Peer mentoring is voluntary. Peer Mentors, however, may gain recognition and various gift items
How many mentees will I have?
We try to allocate buddies on a one on one basis or up to three mentorees/mentor. This does depend on how many mentors we have in the given semester and the number of first-year students starting the university.
Will my mentee be from my own country?
Our mentor schemes are arranged so you may get the most suitable fresher according to your request.
When will I know who my peer-buddy is?
In late August or by September 1st. in the fall semester, and in the beginning of February in the spring semester you will be notified.
When will my first meeting be and how do I arrange it? We arrange this for you on the first face to face meeting in the first week. This is a good opportunity to introduce yourself and find out about your buddy. Mentors are expected to attend and meet their mentees thereafter regularly.
What happens next?
Arrange to meet up with your mentee throughout the program period based on the timetable you have received and support him/her, whatever works for both of you. We recommend you to have face to face meetings once a week.
Where should we meet?
Most people meet up in a local cafe or somewhere on-campus. Make sure you meet in a public place at first until you get to know your mentee.

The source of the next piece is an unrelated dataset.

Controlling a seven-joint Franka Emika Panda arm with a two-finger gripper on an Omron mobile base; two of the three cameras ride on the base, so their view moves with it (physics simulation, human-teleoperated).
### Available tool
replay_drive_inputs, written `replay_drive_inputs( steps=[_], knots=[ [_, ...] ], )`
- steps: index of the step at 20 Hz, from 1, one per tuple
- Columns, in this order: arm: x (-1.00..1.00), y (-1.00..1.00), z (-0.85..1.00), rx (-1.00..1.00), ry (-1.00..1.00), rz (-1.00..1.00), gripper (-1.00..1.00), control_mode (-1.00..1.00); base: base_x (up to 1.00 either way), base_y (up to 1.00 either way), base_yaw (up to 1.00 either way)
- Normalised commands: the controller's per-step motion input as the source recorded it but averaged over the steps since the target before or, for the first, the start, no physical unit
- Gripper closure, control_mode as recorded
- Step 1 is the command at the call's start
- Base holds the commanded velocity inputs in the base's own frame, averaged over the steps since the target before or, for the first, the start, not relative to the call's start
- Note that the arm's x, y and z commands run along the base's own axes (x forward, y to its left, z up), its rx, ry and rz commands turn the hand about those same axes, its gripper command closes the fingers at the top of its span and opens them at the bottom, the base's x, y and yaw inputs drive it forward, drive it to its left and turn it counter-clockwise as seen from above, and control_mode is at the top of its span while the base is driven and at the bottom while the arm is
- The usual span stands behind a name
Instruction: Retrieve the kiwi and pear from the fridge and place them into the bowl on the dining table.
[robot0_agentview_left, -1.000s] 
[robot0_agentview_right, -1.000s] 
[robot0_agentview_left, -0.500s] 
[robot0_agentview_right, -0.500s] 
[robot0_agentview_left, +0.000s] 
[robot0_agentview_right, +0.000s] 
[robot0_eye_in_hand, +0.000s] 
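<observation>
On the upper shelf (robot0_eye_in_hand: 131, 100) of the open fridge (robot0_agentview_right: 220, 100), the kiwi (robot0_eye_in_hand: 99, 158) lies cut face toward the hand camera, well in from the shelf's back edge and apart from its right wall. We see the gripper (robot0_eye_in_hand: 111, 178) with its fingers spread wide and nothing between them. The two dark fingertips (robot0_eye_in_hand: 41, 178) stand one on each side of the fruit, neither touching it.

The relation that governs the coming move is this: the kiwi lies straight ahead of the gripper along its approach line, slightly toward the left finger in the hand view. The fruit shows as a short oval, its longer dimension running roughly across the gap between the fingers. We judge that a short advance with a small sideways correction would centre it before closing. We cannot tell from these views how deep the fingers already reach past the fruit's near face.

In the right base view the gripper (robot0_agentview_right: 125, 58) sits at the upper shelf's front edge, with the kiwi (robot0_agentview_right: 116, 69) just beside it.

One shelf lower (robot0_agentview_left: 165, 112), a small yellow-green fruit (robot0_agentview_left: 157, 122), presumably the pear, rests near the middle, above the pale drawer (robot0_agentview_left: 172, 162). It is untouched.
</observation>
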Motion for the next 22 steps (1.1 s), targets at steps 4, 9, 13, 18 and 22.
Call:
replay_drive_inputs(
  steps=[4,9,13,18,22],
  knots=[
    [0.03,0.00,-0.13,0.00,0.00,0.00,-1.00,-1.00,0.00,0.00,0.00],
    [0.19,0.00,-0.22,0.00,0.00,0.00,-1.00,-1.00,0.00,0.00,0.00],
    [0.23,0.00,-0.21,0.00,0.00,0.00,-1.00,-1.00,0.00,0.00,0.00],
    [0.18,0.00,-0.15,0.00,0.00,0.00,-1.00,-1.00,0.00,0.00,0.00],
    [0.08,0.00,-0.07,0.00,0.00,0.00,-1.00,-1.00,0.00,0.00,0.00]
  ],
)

How many times will we meet?
In the fall during the eight weeks hopefully at least eight times, and in the spring at least six times in addition to the events that are organized for mentors and mentees. It’s good to have meetings with your buddy in a group as well if you can arrange it, or even meet up with another mentor and his/her mentee. That way, the new students get more opportunities to meet others in the program.
Am I expected to become a real friend for my mentoree? No. The mentor-mentee relationship is a semi-professional one. You might not get on that well on a personal basis but can still maintain your mentoring role. However, many mentor-mentee pairings have led to firm enduring friendships being made. Keep in mind the SAM-buddy program is not a dating service.